Goal of the exercise:
Copy out the entries that follow, unchanged.

[[ Records shown, beginning ]]

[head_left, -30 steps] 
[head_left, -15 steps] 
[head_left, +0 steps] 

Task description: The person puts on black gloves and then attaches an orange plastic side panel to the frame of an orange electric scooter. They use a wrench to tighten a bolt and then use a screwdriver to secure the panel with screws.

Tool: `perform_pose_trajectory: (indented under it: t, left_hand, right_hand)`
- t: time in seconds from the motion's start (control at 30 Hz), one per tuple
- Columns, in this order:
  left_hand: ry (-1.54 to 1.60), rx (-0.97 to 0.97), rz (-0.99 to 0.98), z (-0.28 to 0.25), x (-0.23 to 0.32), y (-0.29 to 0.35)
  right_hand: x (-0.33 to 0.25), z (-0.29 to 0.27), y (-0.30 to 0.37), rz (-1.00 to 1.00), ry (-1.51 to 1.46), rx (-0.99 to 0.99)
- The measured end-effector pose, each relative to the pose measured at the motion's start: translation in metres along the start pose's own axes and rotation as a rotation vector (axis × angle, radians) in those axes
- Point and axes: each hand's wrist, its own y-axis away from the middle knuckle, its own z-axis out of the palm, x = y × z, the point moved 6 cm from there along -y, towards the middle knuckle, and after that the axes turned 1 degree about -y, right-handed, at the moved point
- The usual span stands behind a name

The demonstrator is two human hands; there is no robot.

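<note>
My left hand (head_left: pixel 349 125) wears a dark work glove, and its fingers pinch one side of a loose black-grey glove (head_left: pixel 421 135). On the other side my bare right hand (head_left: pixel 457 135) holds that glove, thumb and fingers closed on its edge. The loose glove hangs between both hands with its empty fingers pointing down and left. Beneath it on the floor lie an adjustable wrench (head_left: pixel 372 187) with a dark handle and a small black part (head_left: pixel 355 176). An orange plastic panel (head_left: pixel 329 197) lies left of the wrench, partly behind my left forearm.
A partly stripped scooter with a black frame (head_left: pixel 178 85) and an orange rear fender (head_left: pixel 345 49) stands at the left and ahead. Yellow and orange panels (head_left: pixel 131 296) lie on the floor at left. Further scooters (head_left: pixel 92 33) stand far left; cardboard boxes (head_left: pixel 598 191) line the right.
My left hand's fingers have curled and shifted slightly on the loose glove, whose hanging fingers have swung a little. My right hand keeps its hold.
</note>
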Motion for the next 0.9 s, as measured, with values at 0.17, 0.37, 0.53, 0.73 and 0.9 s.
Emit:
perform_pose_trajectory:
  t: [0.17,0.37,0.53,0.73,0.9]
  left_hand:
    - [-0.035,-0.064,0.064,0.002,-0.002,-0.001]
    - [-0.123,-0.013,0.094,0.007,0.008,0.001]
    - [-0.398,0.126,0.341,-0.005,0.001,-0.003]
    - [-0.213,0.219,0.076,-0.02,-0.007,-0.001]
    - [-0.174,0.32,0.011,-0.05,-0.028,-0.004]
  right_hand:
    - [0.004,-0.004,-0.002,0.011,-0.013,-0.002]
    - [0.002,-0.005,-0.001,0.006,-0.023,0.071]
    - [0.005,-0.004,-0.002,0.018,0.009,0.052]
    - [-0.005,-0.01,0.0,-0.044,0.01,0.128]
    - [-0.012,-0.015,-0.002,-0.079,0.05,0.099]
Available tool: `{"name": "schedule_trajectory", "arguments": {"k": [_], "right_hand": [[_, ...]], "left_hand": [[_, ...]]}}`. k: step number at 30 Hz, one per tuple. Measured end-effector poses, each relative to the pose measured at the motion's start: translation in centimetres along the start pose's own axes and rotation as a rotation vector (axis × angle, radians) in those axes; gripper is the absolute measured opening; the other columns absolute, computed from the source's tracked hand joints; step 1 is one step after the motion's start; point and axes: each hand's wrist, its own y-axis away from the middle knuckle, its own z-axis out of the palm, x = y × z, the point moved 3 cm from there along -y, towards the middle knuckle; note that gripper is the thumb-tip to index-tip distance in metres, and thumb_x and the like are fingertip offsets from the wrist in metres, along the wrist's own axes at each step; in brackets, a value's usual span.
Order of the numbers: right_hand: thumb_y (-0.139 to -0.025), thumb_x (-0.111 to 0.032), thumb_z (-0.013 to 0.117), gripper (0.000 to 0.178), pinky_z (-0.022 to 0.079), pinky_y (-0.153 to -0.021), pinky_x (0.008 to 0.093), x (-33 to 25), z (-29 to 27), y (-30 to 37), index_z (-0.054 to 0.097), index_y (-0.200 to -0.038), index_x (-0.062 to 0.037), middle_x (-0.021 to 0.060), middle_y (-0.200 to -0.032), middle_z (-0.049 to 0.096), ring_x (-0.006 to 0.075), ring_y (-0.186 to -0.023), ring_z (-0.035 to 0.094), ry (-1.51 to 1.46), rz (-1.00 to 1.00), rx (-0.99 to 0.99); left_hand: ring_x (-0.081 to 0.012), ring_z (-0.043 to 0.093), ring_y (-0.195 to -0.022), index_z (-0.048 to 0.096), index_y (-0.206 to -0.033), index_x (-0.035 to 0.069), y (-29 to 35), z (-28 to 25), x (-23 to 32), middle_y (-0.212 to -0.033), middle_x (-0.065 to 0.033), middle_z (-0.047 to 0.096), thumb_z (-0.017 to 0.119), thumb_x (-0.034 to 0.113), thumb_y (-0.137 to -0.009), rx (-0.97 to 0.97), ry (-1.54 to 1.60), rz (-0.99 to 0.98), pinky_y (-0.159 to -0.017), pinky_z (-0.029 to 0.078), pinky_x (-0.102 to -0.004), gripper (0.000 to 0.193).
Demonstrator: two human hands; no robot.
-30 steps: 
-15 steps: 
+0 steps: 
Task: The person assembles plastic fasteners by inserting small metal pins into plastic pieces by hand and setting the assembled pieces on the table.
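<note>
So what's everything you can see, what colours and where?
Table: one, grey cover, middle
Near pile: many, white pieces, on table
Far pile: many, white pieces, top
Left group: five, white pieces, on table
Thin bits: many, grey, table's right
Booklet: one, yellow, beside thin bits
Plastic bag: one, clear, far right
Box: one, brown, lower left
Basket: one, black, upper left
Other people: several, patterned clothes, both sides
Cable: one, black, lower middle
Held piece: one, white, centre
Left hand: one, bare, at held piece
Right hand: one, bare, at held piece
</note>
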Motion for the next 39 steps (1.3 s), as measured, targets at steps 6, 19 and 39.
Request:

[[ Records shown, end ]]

Task solution:
[head_left, -30 steps] 
[head_left, -15 steps] 
[head_left, +0 steps] 

Task description: The person puts on black gloves and then attaches an orange plastic side panel to the frame of an orange electric scooter. They use a wrench to tighten a bolt and then use a screwdriver to secure the panel with screws.

Tool: `perform_pose_trajectory: (indented under it: t, left_hand, right_hand)`
- t: time in seconds from the motion's start (control at 30 Hz), one per tuple
- Columns, in this order:
  left_hand: ry (-1.54 to 1.60), rx (-0.97 to 0.97), rz (-0.99 to 0.98), z (-0.28 to 0.25), x (-0.23 to 0.32), y (-0.29 to 0.35)
  right_hand: x (-0.33 to 0.25), z (-0.29 to 0.27), y (-0.30 to 0.37), rz (-1.00 to 1.00), ry (-1.51 to 1.46), rx (-0.99 to 0.99)
- The measured end-effector pose, each relative to the pose measured at the motion's start: translation in metres along the start pose's own axes and rotation as a rotation vector (axis × angle, radians) in those axes
- Point and axes: each hand's wrist, its own y-axis away from the middle knuckle, its own z-axis out of the palm, x = y × z, the point moved 6 cm from there along -y, towards the middle knuckle, and after that the axes turned 1 degree about -y, right-handed, at the moved point
- The usual span stands behind a name

The demonstrator is two human hands; there is no robot.

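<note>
My left hand (head_left: pixel 349 125) wears a dark work glove, and its fingers pinch one side of a loose black-grey glove (head_left: pixel 421 135). On the other side my bare right hand (head_left: pixel 457 135) holds that glove, thumb and fingers closed on its edge. The loose glove hangs between both hands with its empty fingers pointing down and left. Beneath it on the floor lie an adjustable wrench (head_left: pixel 372 187) with a dark handle and a small black part (head_left: pixel 355 176). An orange plastic panel (head_left: pixel 329 197) lies left of the wrench, partly behind my left forearm.
A partly stripped scooter with a black frame (head_left: pixel 178 85) and an orange rear fender (head_left: pixel 345 49) stands at the left and ahead. Yellow and orange panels (head_left: pixel 131 296) lie on the floor at left. Further scooters (head_left: pixel 92 33) stand far left; cardboard boxes (head_left: pixel 598 191) line the right.
My left hand's fingers have curled and shifted slightly on the loose glove, whose hanging fingers have swung a little. My right hand keeps its hold.
</note>
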Motion for the next 0.9 s, as measured, with values at 0.17, 0.37, 0.53, 0.73 and 0.9 s.
Emit:
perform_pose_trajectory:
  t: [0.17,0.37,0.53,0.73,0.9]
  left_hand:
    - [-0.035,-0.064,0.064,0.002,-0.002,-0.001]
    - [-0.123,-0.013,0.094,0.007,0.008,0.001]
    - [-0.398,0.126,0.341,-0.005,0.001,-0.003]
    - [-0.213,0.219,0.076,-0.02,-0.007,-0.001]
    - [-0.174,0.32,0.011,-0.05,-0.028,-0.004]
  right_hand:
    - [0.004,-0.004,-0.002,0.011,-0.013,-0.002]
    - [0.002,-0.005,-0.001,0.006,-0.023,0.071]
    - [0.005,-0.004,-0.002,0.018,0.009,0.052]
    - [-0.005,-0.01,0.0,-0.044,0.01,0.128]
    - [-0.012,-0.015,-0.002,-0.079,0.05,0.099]
Available tool: `{"name": "schedule_trajectory", "arguments": {"k": [_], "right_hand": [[_, ...]], "left_hand": [[_, ...]]}}`. k: step number at 30 Hz, one per tuple. Measured end-effector poses, each relative to the pose measured at the motion's start: translation in centimetres along the start pose's own axes and rotation as a rotation vector (axis × angle, radians) in those axes; gripper is the absolute measured opening; the other columns absolute, computed from the source's tracked hand joints; step 1 is one step after the motion's start; point and axes: each hand's wrist, its own y-axis away from the middle knuckle, its own z-axis out of the palm, x = y × z, the point moved 3 cm from there along -y, towards the middle knuckle; note that gripper is the thumb-tip to index-tip distance in metres, and thumb_x and the like are fingertip offsets from the wrist in metres, along the wrist's own axes at each step; in brackets, a value's usual span.
Order of the numbers: right_hand: thumb_y (-0.139 to -0.025), thumb_x (-0.111 to 0.032), thumb_z (-0.013 to 0.117), gripper (0.000 to 0.178), pinky_z (-0.022 to 0.079), pinky_y (-0.153 to -0.021), pinky_x (0.008 to 0.093), x (-33 to 25), z (-29 to 27), y (-30 to 37), index_z (-0.054 to 0.097), index_y (-0.200 to -0.038), index_x (-0.062 to 0.037), middle_x (-0.021 to 0.060), middle_y (-0.200 to -0.032), middle_z (-0.049 to 0.096), ring_x (-0.006 to 0.075), ring_y (-0.186 to -0.023), ring_z (-0.035 to 0.094), ry (-1.51 to 1.46), rz (-1.00 to 1.00), rx (-0.99 to 0.99); left_hand: ring_x (-0.081 to 0.012), ring_z (-0.043 to 0.093), ring_y (-0.195 to -0.022), index_z (-0.048 to 0.096), index_y (-0.206 to -0.033), index_x (-0.035 to 0.069), y (-29 to 35), z (-28 to 25), x (-23 to 32), middle_y (-0.212 to -0.033), middle_x (-0.065 to 0.033), middle_z (-0.047 to 0.096), thumb_z (-0.017 to 0.119), thumb_x (-0.034 to 0.113), thumb_y (-0.137 to -0.009), rx (-0.97 to 0.97), ry (-1.54 to 1.60), rz (-0.99 to 0.98), pinky_y (-0.159 to -0.017), pinky_z (-0.029 to 0.078), pinky_x (-0.102 to -0.004), gripper (0.000 to 0.193).
Demonstrator: two human hands; no robot.
-30 steps: 
-15 steps: 
+0 steps: 
Task: The person assembles plastic fasteners by inserting small metal pins into plastic pieces by hand and setting the assembled pieces on the table.
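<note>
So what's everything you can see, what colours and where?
Table: one, grey cover, middle
Near pile: many, white pieces, on table
Far pile: many, white pieces, top
Left group: five, white pieces, on table
Thin bits: many, grey, table's right
Booklet: one, yellow, beside thin bits
Plastic bag: one, clear, far right
Box: one, brown, lower left
Basket: one, black, upper left
Other people: several, patterned clothes, both sides
Cable: one, black, lower middle
Held piece: one, white, centre
Left hand: one, bare, at held piece
Right hand: one, bare, at held piece
</note>
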Motion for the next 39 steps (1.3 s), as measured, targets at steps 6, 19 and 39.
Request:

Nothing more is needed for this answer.